There are also powerful yearly renewal notices. Yearly, the grass renews. Right about now, I am looking forward to when my grass goes brown in November, and I get to take a few months of break from having to mow it every week. But I know that shortly after that happens, I will look forward to April when my grass will renew. Yearly the grass comes forth, and it means not only mowing, but it means the renewal of animal life. The grass all over the earth comes back up, and cows and deer have something to eat. Another symbol of death and resurrection. Renewal of life.
Renewal is part of the natural order, part of the rhythm of life. This we know not only from Isaiah, but from II Corinthians, 5.17. “So if anyone is in Christ, there is a new creation: everything old has passed away; see, everything has become new!” This re-creation, this renewal, is not a one time thing. If it were so, the language would read something like ‘anyone in Christ has been given a fresh start’ or ‘anyone united with the Messiah gets a second chance.’ But instead, there is a sense that continual renewal is a marker of the life with God.
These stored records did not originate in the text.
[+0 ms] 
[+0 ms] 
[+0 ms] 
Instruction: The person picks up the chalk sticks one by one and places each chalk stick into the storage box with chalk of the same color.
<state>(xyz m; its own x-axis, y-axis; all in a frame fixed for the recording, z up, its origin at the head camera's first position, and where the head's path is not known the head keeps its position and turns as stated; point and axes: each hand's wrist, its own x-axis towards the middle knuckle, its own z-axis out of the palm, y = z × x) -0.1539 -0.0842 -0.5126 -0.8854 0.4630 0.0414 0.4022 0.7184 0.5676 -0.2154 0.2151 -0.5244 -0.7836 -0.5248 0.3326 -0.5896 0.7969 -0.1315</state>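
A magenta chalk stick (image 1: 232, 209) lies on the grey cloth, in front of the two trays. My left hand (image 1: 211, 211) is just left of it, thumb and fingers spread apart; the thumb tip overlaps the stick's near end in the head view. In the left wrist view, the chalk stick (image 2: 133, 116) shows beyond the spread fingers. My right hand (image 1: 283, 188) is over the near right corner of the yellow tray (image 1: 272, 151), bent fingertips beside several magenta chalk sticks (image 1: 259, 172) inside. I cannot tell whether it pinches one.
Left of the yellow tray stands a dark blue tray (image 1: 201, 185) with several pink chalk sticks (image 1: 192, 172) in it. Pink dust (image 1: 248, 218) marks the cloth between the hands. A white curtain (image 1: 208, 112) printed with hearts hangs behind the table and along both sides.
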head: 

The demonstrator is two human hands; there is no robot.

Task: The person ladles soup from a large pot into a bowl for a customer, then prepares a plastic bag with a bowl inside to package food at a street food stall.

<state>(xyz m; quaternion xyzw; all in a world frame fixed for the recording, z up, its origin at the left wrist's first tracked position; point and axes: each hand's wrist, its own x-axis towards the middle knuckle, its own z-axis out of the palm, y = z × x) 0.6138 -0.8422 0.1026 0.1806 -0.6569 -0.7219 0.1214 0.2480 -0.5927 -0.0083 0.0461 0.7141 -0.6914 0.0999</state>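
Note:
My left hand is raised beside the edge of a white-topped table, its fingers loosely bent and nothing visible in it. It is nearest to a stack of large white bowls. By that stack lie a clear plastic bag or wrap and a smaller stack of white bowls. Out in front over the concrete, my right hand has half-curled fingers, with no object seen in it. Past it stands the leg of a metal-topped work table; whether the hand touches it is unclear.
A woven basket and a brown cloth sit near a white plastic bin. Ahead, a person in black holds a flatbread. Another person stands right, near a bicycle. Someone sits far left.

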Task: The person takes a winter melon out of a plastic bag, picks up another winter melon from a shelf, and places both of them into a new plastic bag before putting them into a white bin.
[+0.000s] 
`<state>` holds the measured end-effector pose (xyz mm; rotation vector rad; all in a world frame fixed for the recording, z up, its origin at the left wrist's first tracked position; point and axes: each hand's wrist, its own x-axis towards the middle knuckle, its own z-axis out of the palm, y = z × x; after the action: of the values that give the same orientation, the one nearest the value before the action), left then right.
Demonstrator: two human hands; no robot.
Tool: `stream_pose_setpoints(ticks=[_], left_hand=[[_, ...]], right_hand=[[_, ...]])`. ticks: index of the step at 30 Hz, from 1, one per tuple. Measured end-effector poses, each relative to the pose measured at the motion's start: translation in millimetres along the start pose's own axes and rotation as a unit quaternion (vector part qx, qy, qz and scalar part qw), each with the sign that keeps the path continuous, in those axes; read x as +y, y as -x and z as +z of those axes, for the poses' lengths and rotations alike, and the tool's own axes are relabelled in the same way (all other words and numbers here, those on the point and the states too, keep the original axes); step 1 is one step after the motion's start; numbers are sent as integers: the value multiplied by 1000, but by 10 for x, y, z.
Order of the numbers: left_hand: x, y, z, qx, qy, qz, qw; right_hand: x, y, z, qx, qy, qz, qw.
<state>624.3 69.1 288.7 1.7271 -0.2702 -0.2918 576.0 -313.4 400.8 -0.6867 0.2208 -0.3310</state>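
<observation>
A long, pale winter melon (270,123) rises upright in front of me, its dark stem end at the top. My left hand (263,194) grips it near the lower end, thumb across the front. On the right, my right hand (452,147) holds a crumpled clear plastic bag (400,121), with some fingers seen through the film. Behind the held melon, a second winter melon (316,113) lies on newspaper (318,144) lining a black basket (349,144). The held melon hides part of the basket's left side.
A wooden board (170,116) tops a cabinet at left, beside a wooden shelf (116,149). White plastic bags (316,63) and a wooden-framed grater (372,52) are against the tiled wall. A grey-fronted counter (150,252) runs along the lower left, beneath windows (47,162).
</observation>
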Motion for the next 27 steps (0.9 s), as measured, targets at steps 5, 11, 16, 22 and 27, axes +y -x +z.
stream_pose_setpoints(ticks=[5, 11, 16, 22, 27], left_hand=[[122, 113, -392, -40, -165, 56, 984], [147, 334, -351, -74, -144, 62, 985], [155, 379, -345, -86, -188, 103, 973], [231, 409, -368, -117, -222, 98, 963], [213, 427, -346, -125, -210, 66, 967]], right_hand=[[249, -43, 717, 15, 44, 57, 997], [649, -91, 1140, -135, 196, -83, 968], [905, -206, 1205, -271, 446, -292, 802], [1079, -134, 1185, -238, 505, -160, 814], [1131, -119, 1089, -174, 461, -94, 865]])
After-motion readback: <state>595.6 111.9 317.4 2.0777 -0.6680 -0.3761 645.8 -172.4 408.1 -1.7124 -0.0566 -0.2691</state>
And let me throw in my translation from the Greek. When I translate, I do so literally, in an effort to leave the ambiguity that is in the original text in. This is my translation. “For anyone in Christ, there is new creation. The old things pass away, behold they become new.”
New creation, every morning, every year, every day. Renewal is available as we let go of death and get the opportunity to choose who we are. We regularly get the opportunity to choose life. Amen.